» WHAT IS NEEDED: Copy exactly the lines of the data below that run from the line holding "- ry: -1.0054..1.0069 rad" through the line holding "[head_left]", both ends included.

(Records excerpted from a collection)
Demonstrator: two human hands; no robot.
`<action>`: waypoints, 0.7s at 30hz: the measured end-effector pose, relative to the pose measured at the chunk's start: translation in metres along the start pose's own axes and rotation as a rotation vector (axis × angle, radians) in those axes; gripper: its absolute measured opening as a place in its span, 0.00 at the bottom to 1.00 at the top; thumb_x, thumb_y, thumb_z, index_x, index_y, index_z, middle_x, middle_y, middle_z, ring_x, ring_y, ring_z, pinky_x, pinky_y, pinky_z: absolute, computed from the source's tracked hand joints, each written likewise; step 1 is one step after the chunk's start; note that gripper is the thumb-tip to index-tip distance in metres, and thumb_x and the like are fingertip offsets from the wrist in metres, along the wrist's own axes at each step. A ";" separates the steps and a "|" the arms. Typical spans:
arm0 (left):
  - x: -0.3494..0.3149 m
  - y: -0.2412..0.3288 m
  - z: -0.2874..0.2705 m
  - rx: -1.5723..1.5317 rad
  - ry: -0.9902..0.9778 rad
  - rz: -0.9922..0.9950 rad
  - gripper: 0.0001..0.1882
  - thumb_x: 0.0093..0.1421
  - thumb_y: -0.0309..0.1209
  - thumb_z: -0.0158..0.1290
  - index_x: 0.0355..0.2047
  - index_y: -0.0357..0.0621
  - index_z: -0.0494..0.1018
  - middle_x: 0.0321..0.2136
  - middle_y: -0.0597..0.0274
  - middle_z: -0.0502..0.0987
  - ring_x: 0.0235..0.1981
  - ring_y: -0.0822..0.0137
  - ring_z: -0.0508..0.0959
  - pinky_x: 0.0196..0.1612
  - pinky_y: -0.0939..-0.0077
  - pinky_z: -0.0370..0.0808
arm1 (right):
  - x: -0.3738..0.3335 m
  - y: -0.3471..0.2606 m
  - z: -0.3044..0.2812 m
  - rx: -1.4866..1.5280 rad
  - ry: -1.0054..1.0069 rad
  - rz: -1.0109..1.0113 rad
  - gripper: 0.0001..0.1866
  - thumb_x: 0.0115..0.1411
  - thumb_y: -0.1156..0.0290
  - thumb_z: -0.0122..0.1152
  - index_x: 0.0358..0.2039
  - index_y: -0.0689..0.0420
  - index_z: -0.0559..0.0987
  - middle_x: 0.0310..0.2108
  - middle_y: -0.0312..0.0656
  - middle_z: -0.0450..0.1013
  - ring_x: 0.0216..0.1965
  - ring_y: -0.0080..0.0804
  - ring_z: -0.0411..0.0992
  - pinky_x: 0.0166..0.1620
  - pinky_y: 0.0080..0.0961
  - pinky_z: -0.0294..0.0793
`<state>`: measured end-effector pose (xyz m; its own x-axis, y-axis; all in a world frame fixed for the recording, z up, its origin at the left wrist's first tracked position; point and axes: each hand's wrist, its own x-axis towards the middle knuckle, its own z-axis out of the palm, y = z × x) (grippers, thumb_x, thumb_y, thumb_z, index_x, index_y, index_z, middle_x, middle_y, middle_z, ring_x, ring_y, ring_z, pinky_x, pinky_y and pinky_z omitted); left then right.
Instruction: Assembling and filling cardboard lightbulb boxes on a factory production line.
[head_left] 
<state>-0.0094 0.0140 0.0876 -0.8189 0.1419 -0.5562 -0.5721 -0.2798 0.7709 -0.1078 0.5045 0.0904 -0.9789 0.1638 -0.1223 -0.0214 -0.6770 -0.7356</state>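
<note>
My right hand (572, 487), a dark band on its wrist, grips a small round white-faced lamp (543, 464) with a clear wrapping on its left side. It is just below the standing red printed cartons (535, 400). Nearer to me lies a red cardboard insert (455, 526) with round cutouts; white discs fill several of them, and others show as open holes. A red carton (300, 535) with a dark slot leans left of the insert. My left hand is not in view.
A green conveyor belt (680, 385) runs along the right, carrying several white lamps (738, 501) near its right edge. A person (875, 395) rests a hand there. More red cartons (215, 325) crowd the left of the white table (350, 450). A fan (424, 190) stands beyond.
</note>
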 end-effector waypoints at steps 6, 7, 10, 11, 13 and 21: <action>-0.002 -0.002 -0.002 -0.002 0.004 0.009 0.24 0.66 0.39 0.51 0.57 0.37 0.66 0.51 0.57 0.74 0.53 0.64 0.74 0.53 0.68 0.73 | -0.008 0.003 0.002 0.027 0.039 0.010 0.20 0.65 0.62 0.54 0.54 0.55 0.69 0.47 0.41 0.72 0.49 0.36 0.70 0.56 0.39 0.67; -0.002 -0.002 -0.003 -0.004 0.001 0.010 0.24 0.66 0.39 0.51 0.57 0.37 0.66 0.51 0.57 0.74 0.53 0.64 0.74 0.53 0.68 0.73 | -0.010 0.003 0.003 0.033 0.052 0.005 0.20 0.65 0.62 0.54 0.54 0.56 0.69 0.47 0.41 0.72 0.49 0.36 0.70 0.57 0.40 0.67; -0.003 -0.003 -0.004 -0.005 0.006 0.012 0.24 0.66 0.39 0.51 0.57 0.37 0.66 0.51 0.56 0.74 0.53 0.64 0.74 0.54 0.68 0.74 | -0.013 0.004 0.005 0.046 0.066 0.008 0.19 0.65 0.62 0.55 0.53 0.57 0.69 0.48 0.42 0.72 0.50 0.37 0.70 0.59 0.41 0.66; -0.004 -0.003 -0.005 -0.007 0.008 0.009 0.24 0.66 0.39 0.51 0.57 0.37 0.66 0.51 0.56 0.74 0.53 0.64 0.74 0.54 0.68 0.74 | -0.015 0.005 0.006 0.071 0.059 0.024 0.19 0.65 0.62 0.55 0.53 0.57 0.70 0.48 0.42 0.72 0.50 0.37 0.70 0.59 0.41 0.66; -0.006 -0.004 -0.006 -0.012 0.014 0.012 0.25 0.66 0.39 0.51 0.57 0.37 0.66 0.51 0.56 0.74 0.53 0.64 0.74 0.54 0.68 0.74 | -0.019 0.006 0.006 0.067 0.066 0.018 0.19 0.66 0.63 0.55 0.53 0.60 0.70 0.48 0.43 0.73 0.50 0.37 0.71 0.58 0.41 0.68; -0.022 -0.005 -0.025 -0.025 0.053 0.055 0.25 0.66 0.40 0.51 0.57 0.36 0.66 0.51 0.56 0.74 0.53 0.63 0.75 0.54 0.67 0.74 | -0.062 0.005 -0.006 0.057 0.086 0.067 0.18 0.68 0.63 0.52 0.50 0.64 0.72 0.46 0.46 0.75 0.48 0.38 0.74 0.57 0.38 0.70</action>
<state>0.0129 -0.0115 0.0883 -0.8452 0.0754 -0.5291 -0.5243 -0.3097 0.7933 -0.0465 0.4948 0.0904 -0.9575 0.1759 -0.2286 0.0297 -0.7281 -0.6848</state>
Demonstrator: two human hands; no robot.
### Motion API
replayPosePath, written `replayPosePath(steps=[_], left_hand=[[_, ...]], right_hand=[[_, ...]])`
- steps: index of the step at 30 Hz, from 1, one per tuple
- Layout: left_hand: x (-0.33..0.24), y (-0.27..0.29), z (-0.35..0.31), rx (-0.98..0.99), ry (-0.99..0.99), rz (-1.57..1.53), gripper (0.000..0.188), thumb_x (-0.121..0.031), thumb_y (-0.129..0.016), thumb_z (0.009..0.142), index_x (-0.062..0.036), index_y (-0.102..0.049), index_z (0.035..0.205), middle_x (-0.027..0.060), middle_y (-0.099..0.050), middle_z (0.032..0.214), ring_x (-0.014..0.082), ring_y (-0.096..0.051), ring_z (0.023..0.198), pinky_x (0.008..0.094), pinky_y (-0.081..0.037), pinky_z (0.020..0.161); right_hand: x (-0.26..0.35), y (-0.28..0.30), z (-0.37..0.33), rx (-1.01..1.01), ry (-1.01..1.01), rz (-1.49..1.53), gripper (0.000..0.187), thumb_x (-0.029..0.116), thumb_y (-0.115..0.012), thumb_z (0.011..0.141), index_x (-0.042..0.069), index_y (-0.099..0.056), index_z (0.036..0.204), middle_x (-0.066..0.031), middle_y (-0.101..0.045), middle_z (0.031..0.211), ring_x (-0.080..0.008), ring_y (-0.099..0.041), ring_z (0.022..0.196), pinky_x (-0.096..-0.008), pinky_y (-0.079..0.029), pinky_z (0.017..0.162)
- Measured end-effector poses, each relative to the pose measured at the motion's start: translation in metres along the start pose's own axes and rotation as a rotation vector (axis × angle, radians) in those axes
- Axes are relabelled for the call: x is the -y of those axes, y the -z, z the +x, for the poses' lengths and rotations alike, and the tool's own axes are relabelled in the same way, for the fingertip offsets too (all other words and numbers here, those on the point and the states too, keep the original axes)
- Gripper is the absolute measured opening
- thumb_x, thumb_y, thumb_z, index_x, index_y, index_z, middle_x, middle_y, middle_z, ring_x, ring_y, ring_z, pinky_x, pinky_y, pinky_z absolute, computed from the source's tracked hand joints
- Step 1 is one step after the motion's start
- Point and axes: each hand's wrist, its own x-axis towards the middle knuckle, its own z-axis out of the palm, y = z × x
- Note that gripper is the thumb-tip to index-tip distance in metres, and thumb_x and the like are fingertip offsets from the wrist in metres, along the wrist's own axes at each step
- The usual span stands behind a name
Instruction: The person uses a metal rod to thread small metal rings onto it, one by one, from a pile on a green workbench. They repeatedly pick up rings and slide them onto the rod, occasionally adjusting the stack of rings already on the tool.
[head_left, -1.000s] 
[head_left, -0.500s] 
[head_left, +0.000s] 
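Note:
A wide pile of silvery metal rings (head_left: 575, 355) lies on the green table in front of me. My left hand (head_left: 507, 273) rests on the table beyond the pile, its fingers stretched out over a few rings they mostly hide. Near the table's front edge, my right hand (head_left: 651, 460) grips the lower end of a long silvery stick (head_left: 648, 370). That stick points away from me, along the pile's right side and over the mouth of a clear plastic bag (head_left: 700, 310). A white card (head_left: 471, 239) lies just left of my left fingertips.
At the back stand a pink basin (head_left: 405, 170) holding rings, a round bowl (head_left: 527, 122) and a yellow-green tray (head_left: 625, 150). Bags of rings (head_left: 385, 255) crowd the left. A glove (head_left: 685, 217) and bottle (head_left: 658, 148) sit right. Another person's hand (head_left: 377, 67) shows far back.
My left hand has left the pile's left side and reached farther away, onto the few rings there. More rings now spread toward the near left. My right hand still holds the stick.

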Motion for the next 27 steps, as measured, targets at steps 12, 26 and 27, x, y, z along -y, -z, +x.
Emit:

» TASK RESPONSE:
  - ry: -1.0054..1.0069 rad
  - rz: -1.0109..1.0113 rad
  - gripper: 0.0001..0.1866
  - thumb_x: 0.0115..0.1411
  - thumb_y: -0.1156..0.0290
  - thumb_z: -0.0122..0.1152
  - index_x: 0.0358..0.2039
  - index_y: -0.0689..0.0420
  - index_z: -0.0559..0.0987
  - middle_x: 0.0310..0.2108
  - middle_y: -0.0312..0.0656
  - middle_z: -0.0450..0.1013
  - ring_x: 0.0216..0.1965
  - ring_y: -0.0080..0.0804
  - ring_z: -0.0411..0.0992
  - pinky_x: 0.0166..0.1620
  - pinky_y: 0.0080..0.0961
  - pinky_z: -0.0294..0.0793
`<state>`: measured end-effector pose (xyz m; its own x-axis, y-axis; all in a world frame fixed for the recording, z up, its origin at the left wrist's first tracked position; point and axes: each hand's wrist, its own x-axis towards the middle knuckle, its own z-axis out of the palm, y = z × x) (grippers, thumb_x, thumb_y, thumb_z, index_x, index_y, index_z, middle_x, middle_y, middle_z, ring_x, ring_y, ring_z, pinky_x, pinky_y and pinky_z omitted); left then right.
Instruction: Assembling and filling cardboard lightbulb boxes on a factory production line.
[head_left] 

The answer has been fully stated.